KARACHI: Foreign investment inflows into domestic bonds have reversed, with a significant disinvestment of $78 million taking place within the first 15 days of August.

The sudden reversal in investment inflows may have multiple causes, but investors attribute it to the declining returns on treasury bills, which may further decrease in the near future.

The first month of the current fiscal year (July) saw record inflows into treasury bills, totaling $258.3m.

According to the State Bank’s latest data released on Friday, investment inflows declined sharply in August, indicating a shift in investment strategy. Financial experts predict further decline in T-bill inflows due to two key factors: decreasing returns on T-bills and the government’s growing challenges in securing a $7 billion loan from the IMF, which has reportedly requested Pakistan to secure a rollover of $12bn from China, Saudi Arabia, and the UAE.

Reversal in inflows is attributed to declining returns on govt papers

The foreign investment inflows during 15 days of August stood at $8.194m against an outflow of $86.347m. The net outflow was $78.15m.

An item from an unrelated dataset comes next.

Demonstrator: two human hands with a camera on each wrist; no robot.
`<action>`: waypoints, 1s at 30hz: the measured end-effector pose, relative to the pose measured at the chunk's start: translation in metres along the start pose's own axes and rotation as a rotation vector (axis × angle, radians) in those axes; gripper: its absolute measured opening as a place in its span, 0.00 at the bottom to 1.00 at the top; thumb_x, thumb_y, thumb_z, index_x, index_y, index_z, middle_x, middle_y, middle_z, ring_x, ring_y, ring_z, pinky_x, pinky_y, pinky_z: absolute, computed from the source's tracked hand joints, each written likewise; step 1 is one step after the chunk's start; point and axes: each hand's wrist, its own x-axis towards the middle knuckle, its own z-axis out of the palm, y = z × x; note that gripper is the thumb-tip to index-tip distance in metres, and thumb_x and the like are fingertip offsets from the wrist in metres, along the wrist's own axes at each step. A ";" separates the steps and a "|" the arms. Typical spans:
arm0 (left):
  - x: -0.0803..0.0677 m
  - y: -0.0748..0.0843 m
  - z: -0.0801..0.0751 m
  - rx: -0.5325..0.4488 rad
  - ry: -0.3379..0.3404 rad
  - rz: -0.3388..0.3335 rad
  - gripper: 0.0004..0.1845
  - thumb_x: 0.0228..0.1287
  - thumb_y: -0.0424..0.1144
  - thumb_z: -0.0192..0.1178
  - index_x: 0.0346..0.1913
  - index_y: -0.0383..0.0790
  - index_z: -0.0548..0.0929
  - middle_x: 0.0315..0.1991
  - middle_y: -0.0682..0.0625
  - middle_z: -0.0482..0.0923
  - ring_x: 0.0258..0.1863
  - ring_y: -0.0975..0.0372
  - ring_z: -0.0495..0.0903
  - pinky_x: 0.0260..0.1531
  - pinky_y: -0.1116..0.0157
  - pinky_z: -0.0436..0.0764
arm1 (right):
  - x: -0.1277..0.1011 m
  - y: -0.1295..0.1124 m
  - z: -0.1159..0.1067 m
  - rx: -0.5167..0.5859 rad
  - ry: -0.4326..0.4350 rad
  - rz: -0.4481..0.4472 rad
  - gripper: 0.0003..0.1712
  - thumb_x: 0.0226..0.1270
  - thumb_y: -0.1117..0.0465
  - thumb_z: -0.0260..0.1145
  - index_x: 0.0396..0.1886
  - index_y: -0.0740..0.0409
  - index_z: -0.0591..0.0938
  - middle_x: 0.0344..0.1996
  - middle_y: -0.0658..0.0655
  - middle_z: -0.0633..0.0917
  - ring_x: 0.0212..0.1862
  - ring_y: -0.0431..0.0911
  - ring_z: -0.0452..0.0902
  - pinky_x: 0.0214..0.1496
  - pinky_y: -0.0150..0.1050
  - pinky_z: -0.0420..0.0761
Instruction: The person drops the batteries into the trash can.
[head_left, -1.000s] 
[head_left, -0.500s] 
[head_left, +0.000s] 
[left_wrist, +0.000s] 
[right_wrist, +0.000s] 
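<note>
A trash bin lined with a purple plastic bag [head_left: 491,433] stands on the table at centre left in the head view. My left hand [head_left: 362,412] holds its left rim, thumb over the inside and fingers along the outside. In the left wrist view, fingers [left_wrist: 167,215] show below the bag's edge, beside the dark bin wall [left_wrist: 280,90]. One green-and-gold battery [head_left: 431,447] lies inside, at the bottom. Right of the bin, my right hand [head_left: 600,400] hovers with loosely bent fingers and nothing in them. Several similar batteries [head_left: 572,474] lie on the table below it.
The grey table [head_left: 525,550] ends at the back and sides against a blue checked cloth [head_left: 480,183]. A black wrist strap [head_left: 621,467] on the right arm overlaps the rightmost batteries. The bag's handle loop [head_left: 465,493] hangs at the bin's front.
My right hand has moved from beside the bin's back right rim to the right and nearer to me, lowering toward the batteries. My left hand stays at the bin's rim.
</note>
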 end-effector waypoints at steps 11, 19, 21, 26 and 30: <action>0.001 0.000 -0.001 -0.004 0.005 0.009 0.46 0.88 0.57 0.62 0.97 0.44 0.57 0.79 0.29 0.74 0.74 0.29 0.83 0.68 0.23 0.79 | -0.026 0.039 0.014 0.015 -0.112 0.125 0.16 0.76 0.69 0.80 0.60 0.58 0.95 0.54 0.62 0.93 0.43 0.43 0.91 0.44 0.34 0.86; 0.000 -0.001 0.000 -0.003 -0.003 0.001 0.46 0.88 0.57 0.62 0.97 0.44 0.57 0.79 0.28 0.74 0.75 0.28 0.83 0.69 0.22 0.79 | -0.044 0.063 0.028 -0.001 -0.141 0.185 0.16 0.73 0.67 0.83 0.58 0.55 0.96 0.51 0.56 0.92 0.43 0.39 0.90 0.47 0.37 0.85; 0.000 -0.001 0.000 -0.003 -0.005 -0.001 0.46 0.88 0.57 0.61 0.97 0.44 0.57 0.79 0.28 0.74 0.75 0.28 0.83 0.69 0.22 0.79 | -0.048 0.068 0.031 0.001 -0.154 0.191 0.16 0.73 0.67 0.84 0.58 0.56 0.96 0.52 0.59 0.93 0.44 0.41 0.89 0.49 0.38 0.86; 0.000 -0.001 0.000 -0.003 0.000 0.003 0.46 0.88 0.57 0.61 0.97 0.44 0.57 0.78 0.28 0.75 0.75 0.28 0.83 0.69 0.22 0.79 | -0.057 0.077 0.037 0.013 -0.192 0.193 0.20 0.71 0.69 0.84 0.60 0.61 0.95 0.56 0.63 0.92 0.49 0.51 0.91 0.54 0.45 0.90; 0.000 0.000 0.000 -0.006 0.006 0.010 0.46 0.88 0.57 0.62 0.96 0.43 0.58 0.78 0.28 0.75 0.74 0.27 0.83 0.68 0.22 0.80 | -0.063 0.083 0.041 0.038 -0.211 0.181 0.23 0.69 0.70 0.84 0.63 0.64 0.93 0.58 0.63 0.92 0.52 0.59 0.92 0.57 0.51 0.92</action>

According to the SBP data, total inflows during July and half of August were $271.5m, while outflows were $180m, with the net remaining investment standing at $91.5m.

Inflows in T-bills are attributed to the stable exchange rate and attractive returns on domestic bonds. However, the State Bank’s decision on July 29 to cut interest rates by 100 basis points to 19.5 per cent has reduced returns on T-bills. Returns on T-bills have already dropped to 17.4pc and even lower to 16.99pc for 12-month T-bills.

Financial experts said the returns are still too high compared to other developing economies. Foreign investors are capitalising on this opportunity, borrowing from foreign banks at lower rates to invest in Pakistan and earn more than double the returns.

According to them, the stable exchange rate, supported by the State Bank’s foreign exchange reserves of over $9.4 billion, reflects economic stability, as both exports and remittances are showing robust health.

However, the declining inflation has forced the State Bank to further cut the interest rate. The financial experts believe the State Bank would slash the rate by 150 basis points in the next monetary policy to be announced on Sept 12.

A further cut means the T-bills rate would go down and the foreign investors may not show interest in investing in the domestic bonds.

In the last fiscal year, the country received total inflows of $580.8m into T-bills.

The experts were of the view that this could be a setback for the country already facing external debt servicing problem. The country is unable to launch bonds to raise dollars from the international market despite slight improvement in the country’s ratings by Fitch and S&P recently.